[EXERCISE DIRECTIONS] The data below should be restated word for word, pictures omitted.

[MATERIAL PROVIDED]
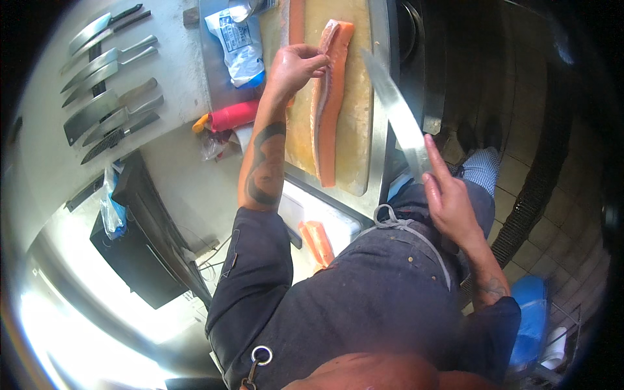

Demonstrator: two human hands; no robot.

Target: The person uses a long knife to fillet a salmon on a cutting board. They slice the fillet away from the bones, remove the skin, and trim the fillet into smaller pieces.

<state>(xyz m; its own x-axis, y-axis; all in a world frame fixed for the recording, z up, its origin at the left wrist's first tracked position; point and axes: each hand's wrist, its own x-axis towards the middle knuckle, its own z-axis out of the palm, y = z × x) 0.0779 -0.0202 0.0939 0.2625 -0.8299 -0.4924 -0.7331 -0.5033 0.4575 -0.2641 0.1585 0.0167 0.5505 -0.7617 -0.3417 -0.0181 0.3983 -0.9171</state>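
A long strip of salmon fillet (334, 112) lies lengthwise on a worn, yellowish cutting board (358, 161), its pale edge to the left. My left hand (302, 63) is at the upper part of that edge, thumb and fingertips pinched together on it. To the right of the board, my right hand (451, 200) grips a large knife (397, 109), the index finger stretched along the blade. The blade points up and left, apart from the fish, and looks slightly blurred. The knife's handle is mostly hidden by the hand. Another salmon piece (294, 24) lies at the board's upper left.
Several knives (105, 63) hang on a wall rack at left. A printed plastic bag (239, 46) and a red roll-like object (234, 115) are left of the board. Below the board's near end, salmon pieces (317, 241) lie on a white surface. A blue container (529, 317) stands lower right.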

[WRITTEN ANSWER]
Demonstrator: two human hands; no robot.

Target: The person uses a long knife to fillet a salmon on a cutting board. They slice the fillet away from the bones, remove the skin, and trim the fillet into smaller pieces.

<state>(xyz m; its own x-axis, y-axis; all in a world frame fixed for the recording, z up, its origin at the left wrist's first tracked position; point and axes: each hand's wrist, its own x-axis towards the middle knuckle, its own z-axis out of the palm, y = z × x) 0.0779 -0.0202 0.0939 0.2625 -0.8299 -0.4924 -0.7331 -0.5033 0.4575 -0.2641 0.1585 0.0167 0.5505 -0.7617 -0.3417 -0.0181 0.3983 -0.9171</state>
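A long strip of salmon fillet (334, 112) lies lengthwise on a worn, yellowish cutting board (358, 161), its pale edge to the left. My left hand (302, 63) is at the upper part of that edge, thumb and fingertips pinched together on it. To the right of the board, my right hand (451, 200) grips a large knife (397, 109), the index finger stretched along the blade. The blade points up and left, apart from the fish, and looks slightly blurred. The knife's handle is mostly hidden by the hand. Another salmon piece (294, 24) lies at the board's upper left.
Several knives (105, 63) hang on a wall rack at left. A printed plastic bag (239, 46) and a red roll-like object (234, 115) are left of the board. Below the board's near end, salmon pieces (317, 241) lie on a white surface. A blue container (529, 317) stands lower right.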

The work on this exercise is finished.